Ma il palinsesto della serata offriva molto più di un semplice dualismo. Su Rai 2, chi ha deviato il canale ha trovato l’adrenalina pura di “The Rookie”, giunto alla sua settima stagione. Le vicende del pattugliatore John Nolan, interpretato da Nathan Fillion, si sono fatte più cupe nell’episodio intitolato “Chiodo fisso”, dove la caccia al criminale Jason si intreccia pericolosamente con l’arrivo di un misterioso “Malvado”. Una scelta, quella di affidarsi alla serie action, che ha permesso alla rete diretta da Carlo Freccero di intercettare un pubblico maschile e giovane, spesso refrattario alle luci dei varietà musicali.
La memoria storica di Rai 3 e l’intrattenimento family
È su Rai 3, però, che la programmazione ha toccato il suo picco più alto in termini di spessore culturale. Approfittando della ricorrenza del 25 aprile, seppur senza sottolineature retoriche, la rete ha proposto in prima visione “Berlinguer – La grande ambizione”, il film evento diretto da Andrea Segre. Un’opera coraggiosa, quella incentrata sulla figura del leader del Partito Comunista Italiano, che si concentra sul quinquennio più drammatico della storia repubblicana (1973-1978): dall’attentato di Sofia alla strategia del Compromesso Storico, fino al tragico epilogo del rapimento Moro. Elio Germano, del cui talento trasformativo ormai nessuno più dubita, restituisce sul piccolo schermo un ritratto intimo e sfaccettato, lontano dai cliché celebrativi e molto vicino all’umanità privata di un gigante politico.
Per chiudere il cerchio delle proposte, non sono mancate le opzioni più leggere. Italia 1 ha puntato tutto sulla family entertainment, trasmettendo “Kung Fu Panda”, l’irresistibile avventura animata del panda Po che, tra arti marziali e risate, si addice a un pubblico generalista e giovanissimo.
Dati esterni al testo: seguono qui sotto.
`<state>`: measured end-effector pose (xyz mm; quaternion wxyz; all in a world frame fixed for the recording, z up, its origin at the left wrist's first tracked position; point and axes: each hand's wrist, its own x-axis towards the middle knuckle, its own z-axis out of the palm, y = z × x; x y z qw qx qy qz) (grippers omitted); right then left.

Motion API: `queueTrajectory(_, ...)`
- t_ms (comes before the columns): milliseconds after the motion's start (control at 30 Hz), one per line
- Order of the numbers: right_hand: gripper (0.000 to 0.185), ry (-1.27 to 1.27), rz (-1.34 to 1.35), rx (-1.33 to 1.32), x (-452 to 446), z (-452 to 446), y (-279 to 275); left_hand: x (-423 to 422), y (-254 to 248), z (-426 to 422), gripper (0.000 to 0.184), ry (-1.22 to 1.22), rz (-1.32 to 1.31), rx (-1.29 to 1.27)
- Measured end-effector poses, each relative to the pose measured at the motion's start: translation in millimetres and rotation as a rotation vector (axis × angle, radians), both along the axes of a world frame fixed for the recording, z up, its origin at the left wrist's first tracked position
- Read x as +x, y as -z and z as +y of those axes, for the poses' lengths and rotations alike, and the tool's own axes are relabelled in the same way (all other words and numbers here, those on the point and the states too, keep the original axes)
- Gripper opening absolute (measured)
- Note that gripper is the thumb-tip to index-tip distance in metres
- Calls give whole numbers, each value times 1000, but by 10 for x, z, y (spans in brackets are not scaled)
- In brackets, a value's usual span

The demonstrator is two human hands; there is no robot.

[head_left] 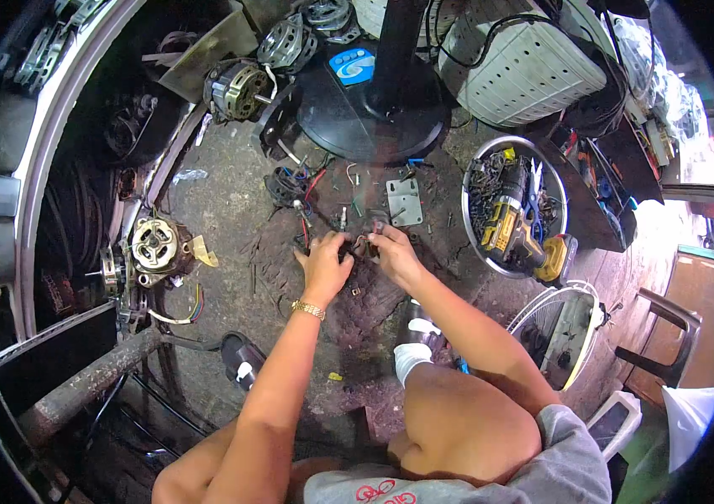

Un’offerta, questa, che ha bilanciato la tensione poliziesca di “The Rookie” e la profondità del film di Rai 3. Infine, Rete 4 si è affidata alla tradizione senza tempo, riproponendo un classico della commedia all’italiana con “Don Camillo monsignore… ma non troppo”, con Fernandel e Gino Cervi, una sorta di amuleto seriale che rassicura il telespettatore più fedele. La sfida del sabato sera, insomma, si è rivelata un mosaico complesso dove ogni tassello aveva un suo preciso perché.